Question n° 18470 – Publiée au JO : 02/04/2019

Sécurité routière

Portée nationale de l’agrément des écoles de conduite

Mme Sandrine Le Feur attire l’attention de M. le ministre de l’intérieur sur les difficultés rencontrées par les écoles de conduite traditionnelles. Ces professionnels de l’éducation routière font face à une concurrence forte des plateformes de permis en ligne, qui proposent des enseignements à distance.

Ces plateformes de services en ligne sont en augmentation croissante et créent ainsi une forte pression concurrentielle sur les auto-écoles physiques traditionnelles. En effet, elles fonctionnent sans locaux et font appel à des moniteurs indépendants non-salariés et de fait les charges sociales ne sont pas identiques. Les pressions tarifaires sont fortes et les auto-écoles classiques peinent à rivaliser.

Dans ce contexte, le Gouvernement a souhaité engager une réflexion sur l’éducation routière en France afin de dresser le bilan des réformes mises en place et d’examiner les évolutions envisageables. Dans ce cadre, Mme Françoise Dumas, députée du Gard, et M. Stanislas Guérini, député de Paris, ont été nommés, par le Premier ministre, parlementaires en mission auprès du ministre d’État, ministre de l’intérieur et du ministre de l’économie et des finances pour mener cette réflexion avec l’ensemble des acteurs de l’éducation routière.

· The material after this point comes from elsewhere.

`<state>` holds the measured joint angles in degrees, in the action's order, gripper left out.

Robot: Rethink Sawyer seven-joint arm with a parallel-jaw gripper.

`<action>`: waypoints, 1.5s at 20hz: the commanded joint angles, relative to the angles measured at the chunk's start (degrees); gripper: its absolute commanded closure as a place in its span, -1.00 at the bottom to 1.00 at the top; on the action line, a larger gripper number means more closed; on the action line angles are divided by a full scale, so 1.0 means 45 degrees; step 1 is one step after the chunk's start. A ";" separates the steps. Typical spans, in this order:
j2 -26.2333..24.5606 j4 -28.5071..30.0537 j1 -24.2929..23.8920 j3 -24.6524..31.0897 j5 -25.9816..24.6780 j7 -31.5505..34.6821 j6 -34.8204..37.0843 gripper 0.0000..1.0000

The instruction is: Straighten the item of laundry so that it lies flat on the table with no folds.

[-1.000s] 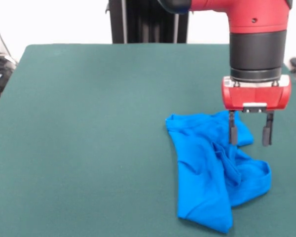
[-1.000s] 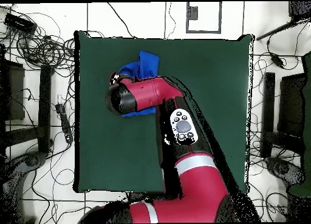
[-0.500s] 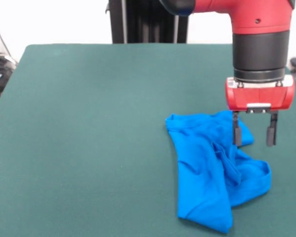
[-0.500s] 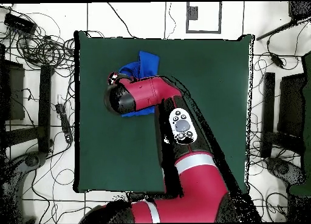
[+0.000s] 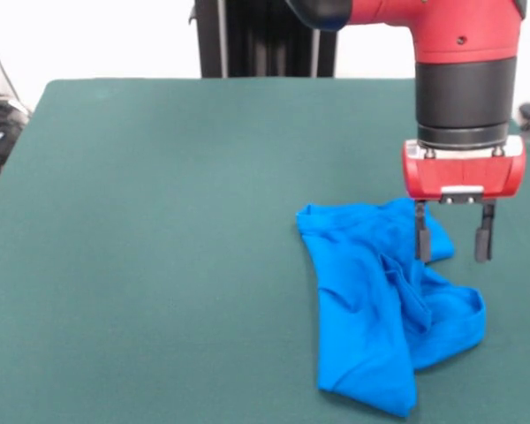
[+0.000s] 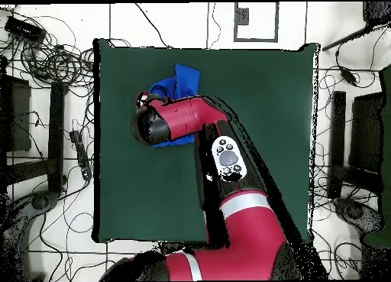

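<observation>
The item of laundry (image 5: 380,300) is a bright blue T-shirt, crumpled and folded over itself, lying on the green table (image 5: 159,221) at the right near side in the front view. No print shows. My gripper (image 5: 452,238) hangs open just above the shirt's far right edge, one finger (image 5: 422,240) over the cloth and the other over bare table. It holds nothing. In the overhead view the shirt (image 6: 182,82) shows near the table's top left, partly hidden under my arm (image 6: 172,118); the gripper itself is hidden there.
The table's right edge lies close to my gripper in the front view. Cables and stands (image 6: 46,57) lie on the floor around the table (image 6: 260,103). My pedestal (image 5: 265,40) stands at the far side.
My gripper has shifted slightly to the right and a little down over the shirt's far right edge. The shirt has not moved.
</observation>
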<state>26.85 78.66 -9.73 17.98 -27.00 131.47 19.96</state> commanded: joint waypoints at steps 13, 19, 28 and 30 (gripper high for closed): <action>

Ce rapport a pour but de formuler des propositions permettant de garantir, dans le temps et en tout point du territoire, une formation de qualité au permis de conduire tout en assurant son accessibilité et celle des examens en termes de délais et de prix. Il émerge de ces réflexions de rendre national l’agrément des écoles de conduite, pour l’instant attribué dans chaque département par les préfets. Cette mesure inquiète les auto-écoles qui estiment qu’un agrément national va favoriser davantage l’essor des plateformes en ligne.

Elle souhaite connaître l’intention du Gouvernement par rapport à cette proposition. Elle l’interroge sur les moyens de lutte contre les pratiques déloyales des auto-écoles en ligne et sur les moyens de garantir le contrôle de ces formations en ligne et des ces formateurs non-salariés si l’agrément devenait national.